EXERCISE BRIEF:
Quote from the first line below through the line that contains "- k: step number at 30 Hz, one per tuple", both included, and leave the pictures out.
- - - -
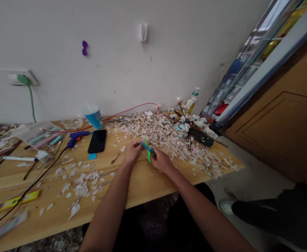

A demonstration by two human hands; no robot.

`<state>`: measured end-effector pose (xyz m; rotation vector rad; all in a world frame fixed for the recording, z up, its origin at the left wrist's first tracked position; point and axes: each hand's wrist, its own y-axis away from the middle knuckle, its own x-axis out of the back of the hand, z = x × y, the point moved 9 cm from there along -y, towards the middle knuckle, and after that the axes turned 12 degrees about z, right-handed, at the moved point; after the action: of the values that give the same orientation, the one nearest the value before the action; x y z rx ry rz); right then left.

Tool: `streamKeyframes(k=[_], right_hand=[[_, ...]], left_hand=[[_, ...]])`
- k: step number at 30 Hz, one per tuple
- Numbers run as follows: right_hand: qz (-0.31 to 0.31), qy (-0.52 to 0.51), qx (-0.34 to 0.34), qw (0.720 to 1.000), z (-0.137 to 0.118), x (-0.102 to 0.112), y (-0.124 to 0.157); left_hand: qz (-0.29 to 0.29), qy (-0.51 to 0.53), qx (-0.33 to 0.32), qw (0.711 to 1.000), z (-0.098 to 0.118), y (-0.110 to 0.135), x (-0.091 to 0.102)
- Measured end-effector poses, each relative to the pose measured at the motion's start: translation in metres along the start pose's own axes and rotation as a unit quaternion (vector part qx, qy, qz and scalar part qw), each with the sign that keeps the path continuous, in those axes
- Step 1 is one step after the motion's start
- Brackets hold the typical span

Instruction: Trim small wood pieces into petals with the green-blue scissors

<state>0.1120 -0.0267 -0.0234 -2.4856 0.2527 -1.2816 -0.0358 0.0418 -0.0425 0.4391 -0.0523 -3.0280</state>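
My right hand [160, 160] is closed round the handles of small scissors [148, 150] with bright green and blue parts, their blades spread apart and pointing toward my other hand. Just to the left, my left hand [133, 151] is closed in a pinch near the blade tips; whatever its fingertips hold is too small to make out. Behind both hands spreads a heap of pale, curled scraps [153, 126]. A short brown twig-like piece [114, 158] lies on the wooden table [142, 185] to the left of my left hand.
Left of my hands are a black phone [97, 141], a blue cup [94, 117] and a blue glue gun [77, 137] with its black cord. Branches with white flowers [195, 122] and a bottle [192, 99] stand at right. Another person's leg [258, 206] shows beyond the table's right edge.
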Motion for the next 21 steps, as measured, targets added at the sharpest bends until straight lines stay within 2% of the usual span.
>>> streamKeyframes(k=[5, 7, 10, 12, 14, 17, 19, 21], right_hand=[[0.002, -0.021, -0.031, 0.999, 0.005, 0.001, -0.002], [0.032, -0.019, -0.05, 0.998, 0.01, 0.017, 0.001], [0.09, -0.037, -0.084, 0.992, 0.021, 0.058, 0.022], [0.086, -0.052, -0.098, 0.99, 0.026, 0.078, 0.047], [0.07, -0.073, -0.125, 0.987, 0.031, 0.089, 0.074], [0.052, -0.115, -0.17, 0.977, 0.037, 0.087, 0.102], [0.047, -0.13, -0.193, 0.971, 0.039, 0.08, 0.109], [0.043, -0.129, -0.201, 0.97, 0.039, 0.073, 0.108]], left_hand=[[-0.013, -0.04, -0.004, 0.999, 0.002, 0.001, -0.002], [-0.011, -0.038, 0.005, 0.999, 0.0, 0.0, 0.001], [0.008, -0.01, 0.017, 1.0, -0.004, -0.003, 0.006], [0.006, 0.002, 0.02, 1.0, -0.003, -0.003, 0.003], [-0.022, -0.001, 0.031, 0.999, 0.003, 0.0, -0.006], [-0.089, -0.047, 0.049, 0.994, 0.015, 0.016, -0.026], [-0.12, -0.092, 0.061, 0.987, 0.019, 0.035, -0.037], [-0.137, -0.112, 0.092, 0.98, 0.013, 0.06, -0.048]])
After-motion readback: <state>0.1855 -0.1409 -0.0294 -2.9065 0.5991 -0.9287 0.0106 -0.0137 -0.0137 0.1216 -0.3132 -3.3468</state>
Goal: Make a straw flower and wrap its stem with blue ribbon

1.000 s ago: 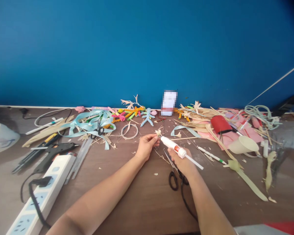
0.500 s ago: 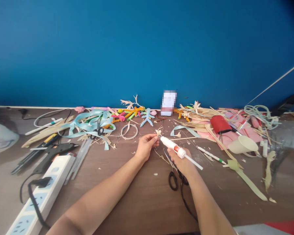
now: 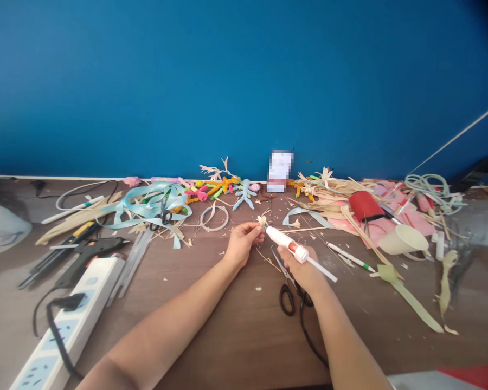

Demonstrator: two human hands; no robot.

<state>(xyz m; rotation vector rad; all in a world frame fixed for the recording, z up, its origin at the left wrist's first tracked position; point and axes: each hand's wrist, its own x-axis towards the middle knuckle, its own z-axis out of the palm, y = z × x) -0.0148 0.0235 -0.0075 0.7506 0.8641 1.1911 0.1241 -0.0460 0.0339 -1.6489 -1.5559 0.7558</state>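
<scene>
Between thumb and fingers, my left hand (image 3: 246, 242) pinches a small pale flower (image 3: 262, 221) that looks made of dried husk. My right hand (image 3: 303, 269) is wrapped round a white hot glue gun (image 3: 288, 242) with a clear glue stick (image 3: 322, 269) poking out of its back. The gun's nozzle points left and is right by the flower; whether they touch I cannot tell. A pair of black-handled scissors (image 3: 287, 299) lies on the table under my right hand, partly covered by it.
On the left are a white power strip (image 3: 87, 292), a black glue gun (image 3: 91, 257), clear glue sticks (image 3: 132, 265) and light blue ribbon (image 3: 136, 197). Husk strips (image 3: 333, 206), a red cup-like object (image 3: 366, 206) and a paper cup (image 3: 404, 240) lie right. A blue wall (image 3: 244, 81) rises behind.
The flower in my left hand has turned or shifted very slightly. Both hands and the white glue gun stay almost where they were.
</scene>
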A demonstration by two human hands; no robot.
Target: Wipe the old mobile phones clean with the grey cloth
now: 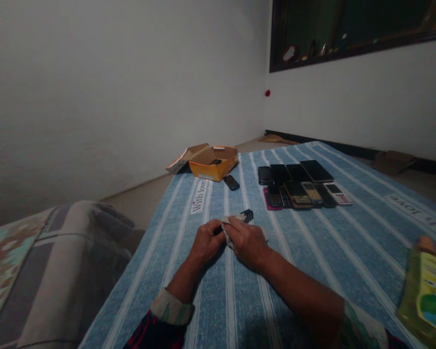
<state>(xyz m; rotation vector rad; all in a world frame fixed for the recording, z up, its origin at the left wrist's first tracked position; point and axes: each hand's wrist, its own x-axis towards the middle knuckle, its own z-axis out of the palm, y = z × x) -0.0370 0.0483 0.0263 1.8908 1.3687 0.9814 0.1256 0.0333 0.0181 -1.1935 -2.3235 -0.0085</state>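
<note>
Both my hands rest together on a blue striped cloth (312, 252). My left hand (205, 244) is closed around a small dark phone (247, 214), whose end sticks out past my fingers. My right hand (247, 242) is closed on a pale rag (229, 222) and presses it against the phone. Most of the phone is hidden under the rag and my fingers.
Several phones (301, 184) lie in two rows on the cloth ahead to the right. An open orange cardboard box (212, 162) sits at the far left corner, one dark phone (231, 182) beside it. A green bottle (423, 295) stands at the right edge. A patterned cushion (54, 271) lies left.
</note>
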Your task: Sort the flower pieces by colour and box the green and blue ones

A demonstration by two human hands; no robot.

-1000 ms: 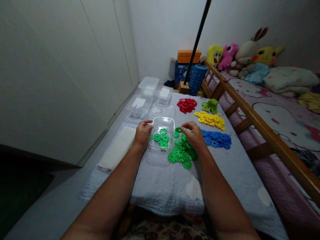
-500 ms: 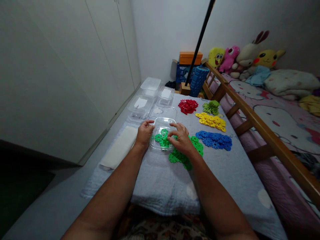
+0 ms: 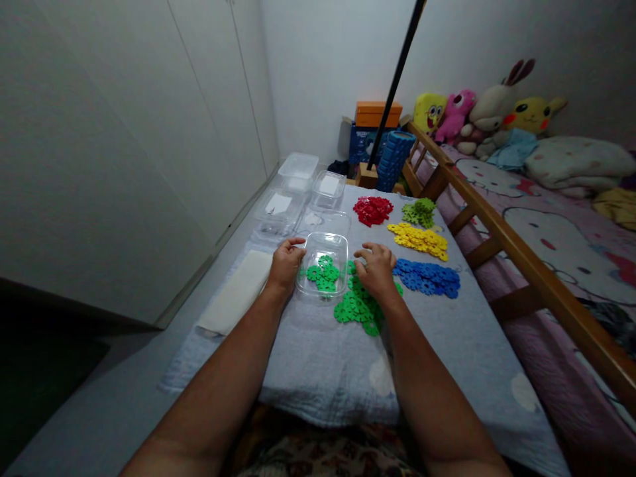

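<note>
Left hand (image 3: 285,266) grasping tub (image 3: 326,245) rim; right hand (image 3: 375,268) loose, fingers parted, at discs (image 3: 355,308). Discs likely light, stiff; pinch edges.

One camera, up on the person's head, did the looking! It faced forward and tipped down over the worktop (image 3: 313,377), near enough that the forearms (image 3: 226,371) loomed large from the bottom edge, with left grip (image 3: 284,266) and right grip (image 3: 376,270) close to mid-picture. And what a wide sweep: pale doors (image 3: 124,146) filled its left side, the bed (image 3: 541,225) slanted along its right, and the back wall (image 3: 318,79) stood farthest off.
</note>
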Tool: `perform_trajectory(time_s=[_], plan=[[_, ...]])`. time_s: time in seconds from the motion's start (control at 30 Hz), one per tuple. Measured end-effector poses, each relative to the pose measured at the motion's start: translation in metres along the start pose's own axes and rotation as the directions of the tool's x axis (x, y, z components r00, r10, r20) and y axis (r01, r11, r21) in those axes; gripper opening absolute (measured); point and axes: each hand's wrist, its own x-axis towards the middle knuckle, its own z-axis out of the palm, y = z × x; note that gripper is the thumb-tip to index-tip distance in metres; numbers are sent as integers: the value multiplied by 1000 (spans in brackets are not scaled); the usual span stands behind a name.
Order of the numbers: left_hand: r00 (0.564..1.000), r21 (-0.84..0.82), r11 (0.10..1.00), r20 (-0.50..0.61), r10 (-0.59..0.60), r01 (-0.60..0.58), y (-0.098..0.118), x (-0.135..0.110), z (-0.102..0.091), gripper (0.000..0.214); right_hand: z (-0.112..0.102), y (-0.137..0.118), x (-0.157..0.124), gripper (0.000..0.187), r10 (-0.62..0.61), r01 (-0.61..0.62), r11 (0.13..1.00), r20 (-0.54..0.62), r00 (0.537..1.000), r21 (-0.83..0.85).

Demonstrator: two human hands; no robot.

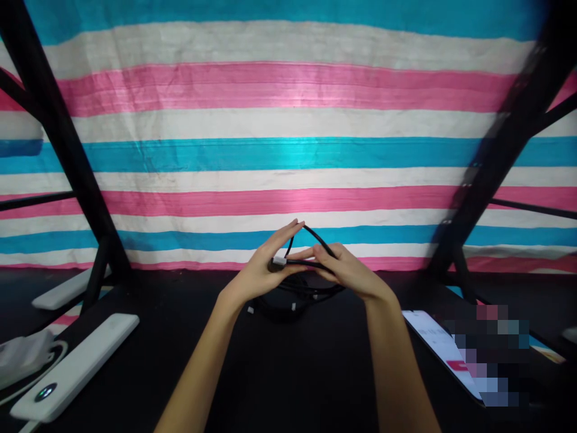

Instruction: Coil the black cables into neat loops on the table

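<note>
My left hand [264, 264] and my right hand [347, 270] meet over the far middle of a black table [288, 373]. Both grip a black cable [315, 237] that arcs up in a loop between them. The left thumb and fingers pinch it near a small white connector [279, 261]. The right fingers close round the cable strands beside it. More coils of the same cable [293, 297] hang below the hands and rest on the table.
A long white power strip [74, 367] with a round button lies at the near left, another white bar [67, 288] behind it. A lit phone [444, 349] lies at the right. Black frame posts [58, 132] stand on both sides before a striped tarpaulin [288, 150].
</note>
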Motion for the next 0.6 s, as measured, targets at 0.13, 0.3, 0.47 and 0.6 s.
perform_trajectory(time_s=[0.13, 0.3, 0.47, 0.6], plan=[[945, -191, 957, -205, -256, 218, 1, 2, -8, 31, -16, 6, 2, 50, 17, 28, 994, -399, 917, 107], [696, -554, 813, -512, -504, 180, -9, 0, -35, 39, -30, 19, 0, 46, 126, -68, 990, -561, 818, 124], [740, -861, 508, -332, -585, 15, -11, -7, -58, 33, -27, 23, 2, 42, 107, -83, 994, -626, 773, 66], [842, -962, 261, -207, -499, -81, -1, -13, -64, 25, -31, 25, 2, 37, 150, -102, 989, -667, 730, 111]])
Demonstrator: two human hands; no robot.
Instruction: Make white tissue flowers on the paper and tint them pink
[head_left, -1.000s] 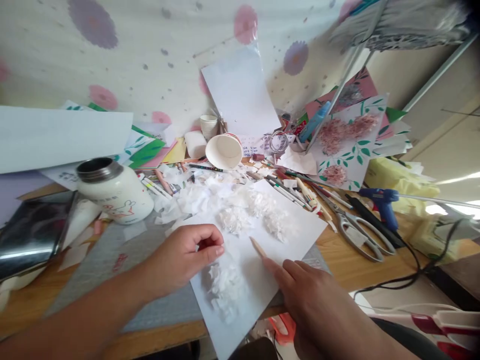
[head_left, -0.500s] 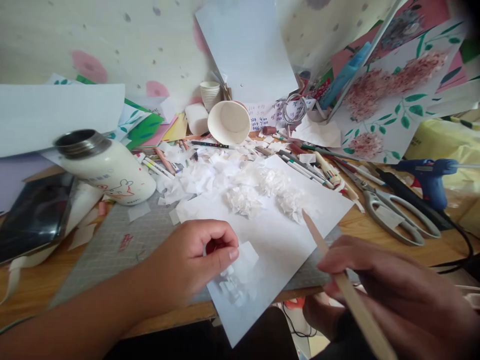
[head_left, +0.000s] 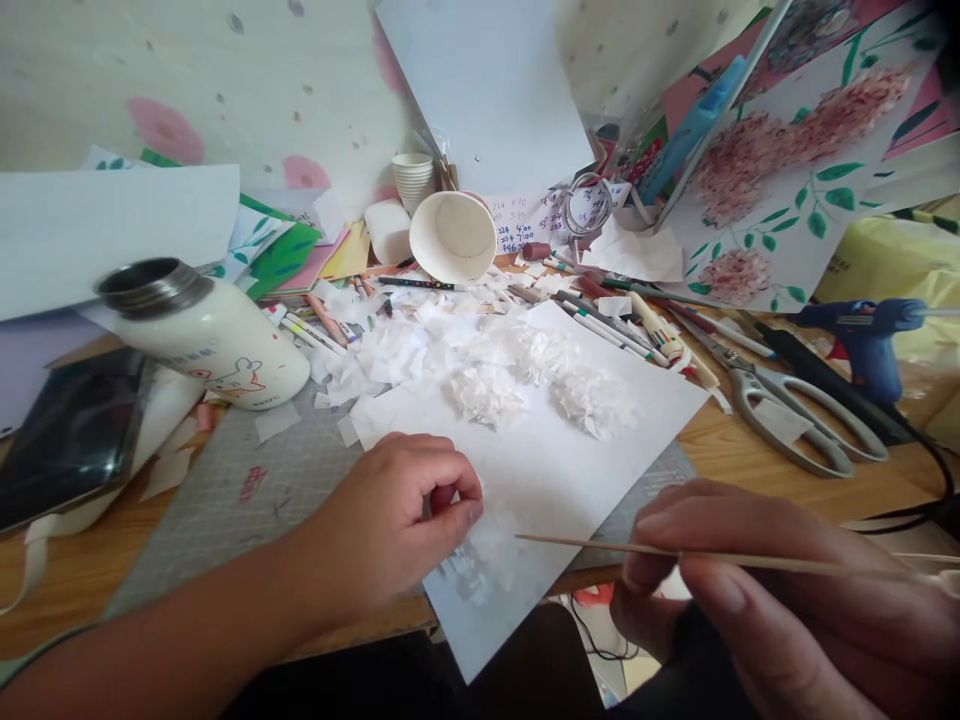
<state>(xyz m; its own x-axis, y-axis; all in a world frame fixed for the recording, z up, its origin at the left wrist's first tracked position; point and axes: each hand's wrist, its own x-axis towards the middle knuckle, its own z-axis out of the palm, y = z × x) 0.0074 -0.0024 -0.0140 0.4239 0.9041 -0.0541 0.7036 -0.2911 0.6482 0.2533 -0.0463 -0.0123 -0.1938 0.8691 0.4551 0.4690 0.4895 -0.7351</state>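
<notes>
My left hand (head_left: 390, 520) is curled in a loose fist and rests on a white sheet of paper (head_left: 547, 470). Under its fingers lies a clump of crumpled white tissue (head_left: 480, 555), which the fingertips press down. Close to the camera at the lower right, my right hand (head_left: 757, 600) pinches a thin wooden stick (head_left: 675, 553), now lying almost level and pointing left. Further up the sheet sit two or three fluffy white tissue blossoms (head_left: 487, 392). Behind them is a heap of loose white paper scraps (head_left: 397, 350).
A white bottle (head_left: 210, 340) lies on its side at the left beside a dark phone (head_left: 67, 430). Scissors (head_left: 787, 410) and a blue glue gun (head_left: 862, 335) lie at the right. A tipped paper cup (head_left: 450, 235), pens and flower pictures (head_left: 780, 160) crowd the back.
My right hand lifted the stick off the sheet and drew it toward the camera, turning it from steep to nearly level. The left hand stayed on the tissue clump.
</notes>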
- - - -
EXERCISE SOLUTION:
A demonstration by two human hands; no robot.

`<state>`: measured end-effector pose (xyz m; rotation vector rad; all in a world frame fixed for the recording, z up, its origin at the left wrist's first tracked position; point and axes: each hand's wrist, its own y-axis away from the middle knuckle, its own x-axis out of the back of the hand, z = x × y, the point moved 9 cm from there along -y, towards the middle knuckle, and after that the axes turned 12 degrees about z, right-handed, at the moved point; after the action: of the values that give the same orientation, the one nearest the value before the action; x y z rx ry rz); right then left.

Tool: `streamKeyframes(k=[_], right_hand=[[_, ...]], left_hand=[[_, ...]])`
- k: step number at 30 Hz, one per tuple

The exercise was worked through completely.